K sólo respondió a este último comentario atrayendo a Leni hacia él y abrazándola: ella reclinó en silencio la cabeza en su hombro. A continuación, K le preguntó:

—¿Qué rango tiene?

—Es juez de instrucción —dijo ella, tomó la mano de K, con la que él la abrazaba y jugó con sus dedos.

—Otra vez sólo un juez instructor —dijo K decepcionado—, los funcionarios superiores se esconden, pero él está sentado en un sitial.

—Eso es todo un invento —dijo Leni, poniendo el rostro en la Mano de K, en realidad está sentado en una silla de cocina, cubierta una vieja manta para caballerías. Pero ¿tiene que pensar siempre en el proceso? añadió lentamente.

—No, no, en absoluto —dijo K—, incluso creo que pienso demasiado poco en él.

—Ése no es el error que está cometiendo —dijo Leni—. Usted es demasiado inflexible, al menos eso es lo que he oído.

—¿Quién ha dicho eso? —preguntó K. Sintió su cuerpo en su pecho y contempló su mata de pelo oscuro.

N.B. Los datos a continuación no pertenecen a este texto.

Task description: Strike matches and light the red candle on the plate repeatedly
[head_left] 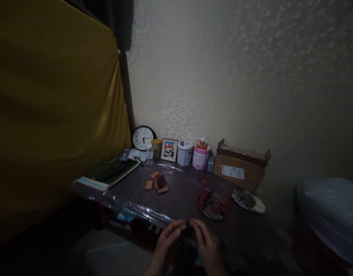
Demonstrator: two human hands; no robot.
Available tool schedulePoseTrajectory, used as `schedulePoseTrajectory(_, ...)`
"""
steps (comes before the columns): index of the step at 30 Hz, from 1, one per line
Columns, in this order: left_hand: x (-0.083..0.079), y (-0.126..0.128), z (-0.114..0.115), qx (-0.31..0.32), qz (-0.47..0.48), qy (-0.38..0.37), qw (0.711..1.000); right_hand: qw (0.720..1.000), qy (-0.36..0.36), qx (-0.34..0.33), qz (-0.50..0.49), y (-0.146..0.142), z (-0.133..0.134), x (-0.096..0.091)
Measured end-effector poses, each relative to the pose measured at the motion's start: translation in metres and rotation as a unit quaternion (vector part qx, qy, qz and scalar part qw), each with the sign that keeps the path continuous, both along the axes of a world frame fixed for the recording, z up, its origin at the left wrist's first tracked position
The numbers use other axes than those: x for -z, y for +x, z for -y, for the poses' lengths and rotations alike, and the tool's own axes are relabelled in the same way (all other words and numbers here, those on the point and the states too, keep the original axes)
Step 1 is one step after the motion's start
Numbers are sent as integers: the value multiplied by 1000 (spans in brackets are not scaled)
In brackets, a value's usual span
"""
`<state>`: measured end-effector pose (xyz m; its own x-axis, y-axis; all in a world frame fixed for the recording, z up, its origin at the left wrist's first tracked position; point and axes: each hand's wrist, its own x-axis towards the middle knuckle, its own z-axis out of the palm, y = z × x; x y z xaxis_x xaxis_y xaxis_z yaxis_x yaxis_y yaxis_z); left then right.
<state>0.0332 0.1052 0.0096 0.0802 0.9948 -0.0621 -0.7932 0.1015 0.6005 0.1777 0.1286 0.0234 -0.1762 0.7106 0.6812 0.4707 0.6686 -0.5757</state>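
Near the table's front edge, my left hand [168, 239] pinches a small, flat tan-brown piece [184, 226] between thumb and fingers. Closed at the opposite side, my right hand [206, 241] has its fingertips on the piece's darker right edge. Dim light hides the exact kind of this piece. Farther back on the table lie several similar small tan rectangles [148, 185], with a cluster of dark brown sticks [160, 181] on top of some of them.
Right of centre, red candles [203, 193] stand at a round dish of dark bits [212, 207]. Beside it is a plate [245, 199] with pale sticks [259, 205]. A clock [142, 138], panda picture [169, 150], tubs [184, 153] and cardboard box [236, 165] line the wall. Books [110, 172] lie left.
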Motion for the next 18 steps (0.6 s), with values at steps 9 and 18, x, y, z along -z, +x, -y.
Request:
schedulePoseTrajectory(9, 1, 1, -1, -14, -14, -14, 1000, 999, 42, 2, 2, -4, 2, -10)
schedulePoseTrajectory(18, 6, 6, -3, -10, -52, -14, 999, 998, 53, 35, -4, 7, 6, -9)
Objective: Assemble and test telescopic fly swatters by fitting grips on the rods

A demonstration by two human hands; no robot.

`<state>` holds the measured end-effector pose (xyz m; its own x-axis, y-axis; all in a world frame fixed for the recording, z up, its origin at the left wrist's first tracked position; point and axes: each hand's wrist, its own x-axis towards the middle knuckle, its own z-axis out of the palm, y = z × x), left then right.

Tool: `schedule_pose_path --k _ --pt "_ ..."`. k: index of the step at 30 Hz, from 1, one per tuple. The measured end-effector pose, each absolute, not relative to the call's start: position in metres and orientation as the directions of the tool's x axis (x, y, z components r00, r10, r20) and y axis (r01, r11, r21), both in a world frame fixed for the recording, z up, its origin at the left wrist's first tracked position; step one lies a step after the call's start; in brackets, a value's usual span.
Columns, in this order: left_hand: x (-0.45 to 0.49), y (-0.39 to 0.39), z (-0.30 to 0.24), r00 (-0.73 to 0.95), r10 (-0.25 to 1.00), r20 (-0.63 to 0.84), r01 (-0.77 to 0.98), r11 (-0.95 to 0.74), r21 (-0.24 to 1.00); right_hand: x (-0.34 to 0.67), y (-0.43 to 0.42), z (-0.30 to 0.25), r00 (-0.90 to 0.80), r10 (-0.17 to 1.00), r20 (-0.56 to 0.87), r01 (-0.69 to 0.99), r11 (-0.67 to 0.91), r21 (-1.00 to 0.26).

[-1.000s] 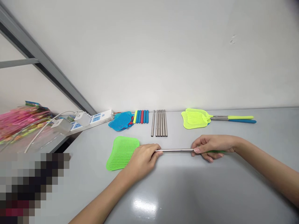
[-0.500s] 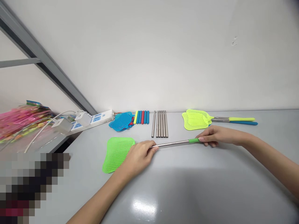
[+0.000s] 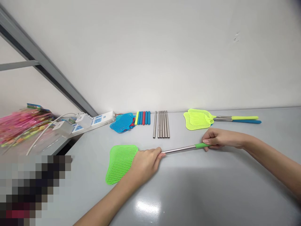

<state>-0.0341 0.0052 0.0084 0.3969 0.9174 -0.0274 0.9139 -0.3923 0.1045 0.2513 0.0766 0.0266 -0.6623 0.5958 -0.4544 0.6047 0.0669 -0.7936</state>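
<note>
A green fly swatter lies across the grey table [image 3: 188, 194]: its mesh head [image 3: 119, 162] is at the left, its metal rod [image 3: 178, 149] runs right to a green grip [image 3: 199, 145]. My left hand [image 3: 145, 161] is closed round the rod's end next to the head. My right hand [image 3: 217, 138] is closed on the green grip. The rod slopes slightly up to the right.
Along the wall lie blue mesh heads [image 3: 122, 121], several coloured grips [image 3: 142, 117], several bare metal rods [image 3: 161, 124] and yellow swatters [image 3: 198, 119] with yellow and blue handles. A white power strip [image 3: 94, 121] and pink packets [image 3: 21, 124] sit at the left.
My right hand slid right along the rod to the green grip, so more bare rod shows between my hands. The swatter shifted slightly and its right end tilted up.
</note>
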Motion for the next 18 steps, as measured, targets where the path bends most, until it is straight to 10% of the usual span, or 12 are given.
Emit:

—Revelaría demasiado si se lo dijera —respondió Leni—. Por favor, no pregunte nombres, pero rectifique su error, no sea tan inflexible. No hay defensa posible contra esta judicatura, hay que confesar. Haga la confesión en la próxima oportunidad que se le presente. Sólo así tendrá la posibilidad de escapar, sólo así. No obstante, le será imposible sin ayuda. No tema por esa ayuda, yo se la prestaré.

—Usted sabe mucho de esta justicia y de todas las trampas necesarias para moverse en ella —dijo K, y, como se apretaba mucho a él, decidió sentarla sobre sus rodillas.

—Así estoy bien —dijo ella, y se acomodó un poco la falda y la camisa. Luego puso las manos en torno a su cuello, se inclinó un poco hacia atrás y lo contempló durante un rato.

Y si no confieso, ¿no me podrá ayudar? —preguntó K de prueba. Reúno ayudantes femeninos —pensó con asombro—, primero la señorita Bürstner, luego la esposa del ujier y por último esta pequeña enfermera, que parece sentir una incomprensible atracción hacia mí. ¡Se sienta en mis rodillas como si fuese su lugar preferido!»

—No —respondió Leni y sacudió lentamente la cabeza—. En ese caso no podría ayudarle. Pero está claro que usted no quiere mi ayuda usted es obstinado y no se deja convencer. ¿Tiene una amante? —preguntó después de un rato de silencio.

—No —dijo K.

—¡Oh, sí! —dijo ella.

—Sí, claro que sí —dijo K—. La he negado y, no obstante, llevo una fotografía suya.